The 2014 European Darts Trophy was the eighth of eight PDC European Tour events on the 2014 PDC Pro Tour. The tournament took place at the Kohlrabizirkus in Leipzig, Germany, between 19–21 September 2014. It featured a field of 48 players and £100,000 in prize money, with £20,000 going to the winner.

After finishing second in the previous European Tour event, Michael Smith won his first European Tour event by beating Michael van Gerwen 6–5 in the final. This tournament ended the 2014 PDC European Tour, with a different winner in each of the eight events.

Prize money

Qualification and format
The top 16 players from the PDC ProTour Order of Merit on 30 June 2014 automatically qualified for the event. The remaining 32 places went to players from three qualifying events - 20 from the UK Qualifier (held in Coventry on 4 July), eight from the European Qualifier and four from the Host Nation Qualifier (both held at the venue the day before the event started).
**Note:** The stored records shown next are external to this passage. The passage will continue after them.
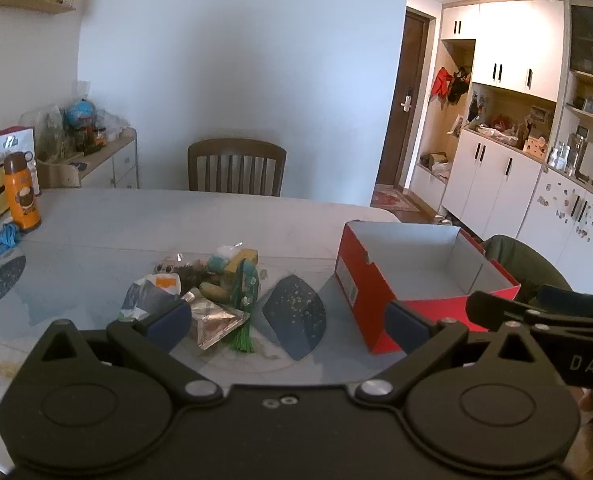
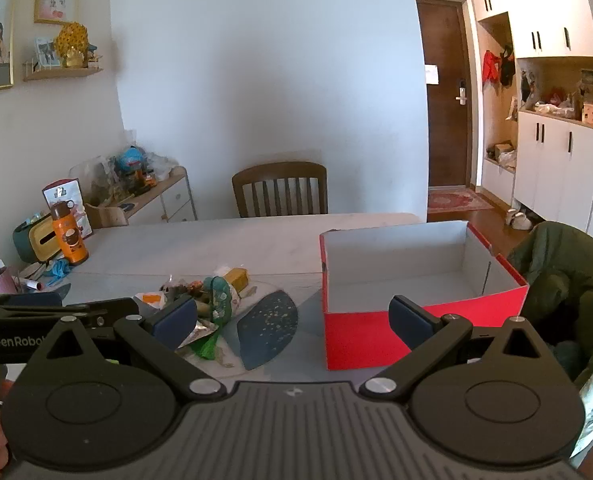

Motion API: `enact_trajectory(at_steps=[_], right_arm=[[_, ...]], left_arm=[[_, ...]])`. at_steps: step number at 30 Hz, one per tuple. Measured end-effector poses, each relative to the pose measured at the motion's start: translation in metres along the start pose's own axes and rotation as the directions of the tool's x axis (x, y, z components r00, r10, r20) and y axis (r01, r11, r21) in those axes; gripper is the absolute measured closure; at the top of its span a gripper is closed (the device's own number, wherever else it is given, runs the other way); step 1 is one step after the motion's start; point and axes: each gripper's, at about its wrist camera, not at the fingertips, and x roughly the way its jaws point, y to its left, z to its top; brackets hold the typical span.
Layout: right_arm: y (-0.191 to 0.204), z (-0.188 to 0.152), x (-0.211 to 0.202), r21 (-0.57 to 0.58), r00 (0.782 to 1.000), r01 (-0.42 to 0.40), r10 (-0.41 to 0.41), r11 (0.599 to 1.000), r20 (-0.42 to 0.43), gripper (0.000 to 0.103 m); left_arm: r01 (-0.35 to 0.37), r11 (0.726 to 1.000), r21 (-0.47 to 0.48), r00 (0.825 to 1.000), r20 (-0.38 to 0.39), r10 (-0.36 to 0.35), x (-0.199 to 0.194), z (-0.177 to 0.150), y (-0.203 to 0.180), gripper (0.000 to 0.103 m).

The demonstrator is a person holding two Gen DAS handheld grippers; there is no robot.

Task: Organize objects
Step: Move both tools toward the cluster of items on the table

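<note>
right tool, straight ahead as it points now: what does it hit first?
Probably the red box. The right tool is open and empty, and its right finger overlaps the box's near wall. The dark mat lies left of that line, flat on the table. Depth is uncertain.

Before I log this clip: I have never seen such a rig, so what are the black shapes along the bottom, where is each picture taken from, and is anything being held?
There is no robot: a person carries two hand-held black grippers, each with a fisheye camera looking out along its two blue-padded fingers. One picture comes from the left gripper, the other from the right gripper. Both stand open and hold nothing. On the pale grey table lies a small pile of wrappers and snack packets, beside a dark blue speckled placemat. To the right stands an open red cardboard box with a white inside, which looks empty. An orange flask with a brown lid stands at the far left edge.
</note>
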Motion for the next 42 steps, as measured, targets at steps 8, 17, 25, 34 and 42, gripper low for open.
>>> enact_trajectory(at_steps=[8, 17, 25, 34, 42], right_arm=[[0.020, 0.006, 0.026, -0.032, 1.000, -0.006, 0.006, 0.999, -0.015, 0.000], [0.054, 0.022, 0.076, -0.080, 0.998, -0.019, 0.015, 0.997, -0.054, 0.000], [0.076, 0.032, 0.145, -0.123, 0.993, -0.010, -0.004, 0.992, -0.117, 0.000], [0.102, 0.027, 0.231, -0.200, 0.980, -0.018, -0.022, 0.980, -0.199, 0.000], [0.114, 0.014, 0.288, -0.224, 0.958, -0.074, 0.007, 0.972, -0.286, 0.002]], left_arm=[[0.007, 1.000, -0.013, 1.000, -0.008, -0.007, 0.019, 0.003, 0.022, 0.001], [0.179, 0.983, 0.032, 0.982, -0.071, -0.176, 0.064, 0.020, 0.060, 0.001], [0.111, 0.993, 0.030, 0.983, -0.153, -0.106, 0.129, 0.026, 0.101, 0.001], [0.096, 0.993, 0.062, 0.972, -0.222, -0.080, 0.191, 0.021, 0.134, 0.002], [0.143, 0.988, 0.064, 0.941, -0.317, -0.115, 0.228, 0.009, 0.146, 0.009]])
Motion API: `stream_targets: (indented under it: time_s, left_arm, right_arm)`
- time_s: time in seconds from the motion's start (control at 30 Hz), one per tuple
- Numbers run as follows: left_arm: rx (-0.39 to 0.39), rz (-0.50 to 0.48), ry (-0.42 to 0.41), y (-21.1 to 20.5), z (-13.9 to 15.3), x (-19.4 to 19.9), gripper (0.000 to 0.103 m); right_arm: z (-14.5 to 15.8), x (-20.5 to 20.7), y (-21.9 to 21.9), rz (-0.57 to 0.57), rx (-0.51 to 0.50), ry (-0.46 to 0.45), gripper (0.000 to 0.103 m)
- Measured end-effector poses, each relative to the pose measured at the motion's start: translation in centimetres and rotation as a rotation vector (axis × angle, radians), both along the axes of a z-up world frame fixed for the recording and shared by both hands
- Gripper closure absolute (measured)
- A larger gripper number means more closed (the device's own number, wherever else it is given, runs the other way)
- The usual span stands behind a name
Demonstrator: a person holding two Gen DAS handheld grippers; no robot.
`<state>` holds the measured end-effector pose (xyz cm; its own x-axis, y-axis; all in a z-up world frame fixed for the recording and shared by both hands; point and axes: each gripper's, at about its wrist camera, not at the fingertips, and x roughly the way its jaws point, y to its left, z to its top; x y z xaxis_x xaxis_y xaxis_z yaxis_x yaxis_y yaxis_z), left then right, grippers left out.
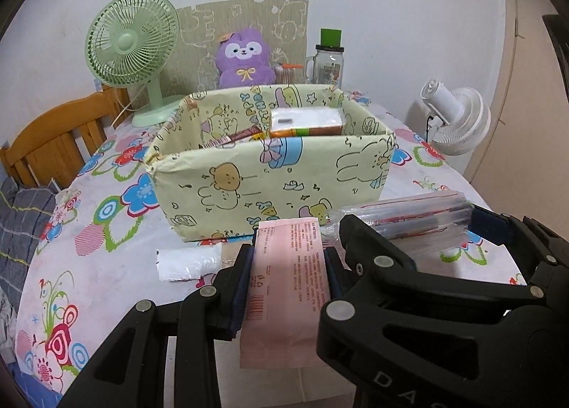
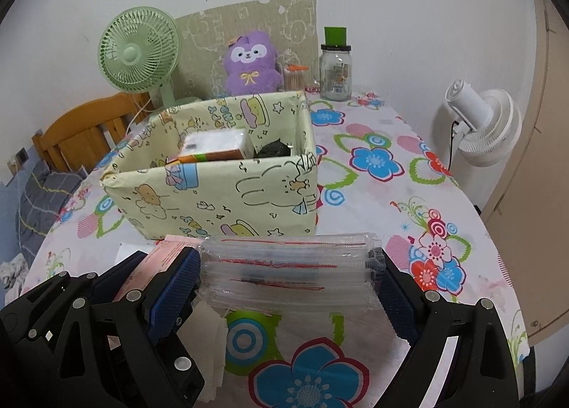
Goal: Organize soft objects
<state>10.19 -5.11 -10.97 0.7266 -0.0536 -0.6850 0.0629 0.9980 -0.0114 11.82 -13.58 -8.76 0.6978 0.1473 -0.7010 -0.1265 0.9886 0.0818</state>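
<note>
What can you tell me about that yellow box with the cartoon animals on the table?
The box is open-topped and rectangular, wrapped inside and out in pale yellow paper printed with bears, rabbits, stars and birthday lettering; its top edges look creased. It stands upright on the flowered tablecloth. Inside lie a white-topped orange packet and something dark. Neither gripper touches it.

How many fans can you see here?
2. A green fan stands on the table's far left corner behind the box; a white fan stands off the table's right side. None seem hidden.

Left gripper (image 1: pixel 290 278) jaws clamped, right gripper (image 2: pixel 286 278) jaws clamped, both angled downward.
</note>
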Motion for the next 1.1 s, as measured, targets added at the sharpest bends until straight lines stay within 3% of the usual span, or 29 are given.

Gary Anderson, Phil Taylor, Robert Thornton and Adrian Lewis withdrew from the tournament, therefore the highest-ranked qualifiers - Terry Jenkins, Michael Smith, Andy Hamilton and Wes Newton - become seeded players. To complete the field of 48 players, two additional places in the draw were made available in the European Qualifier and the Home Nation Qualifier. All seeds receive a bye into the second round. 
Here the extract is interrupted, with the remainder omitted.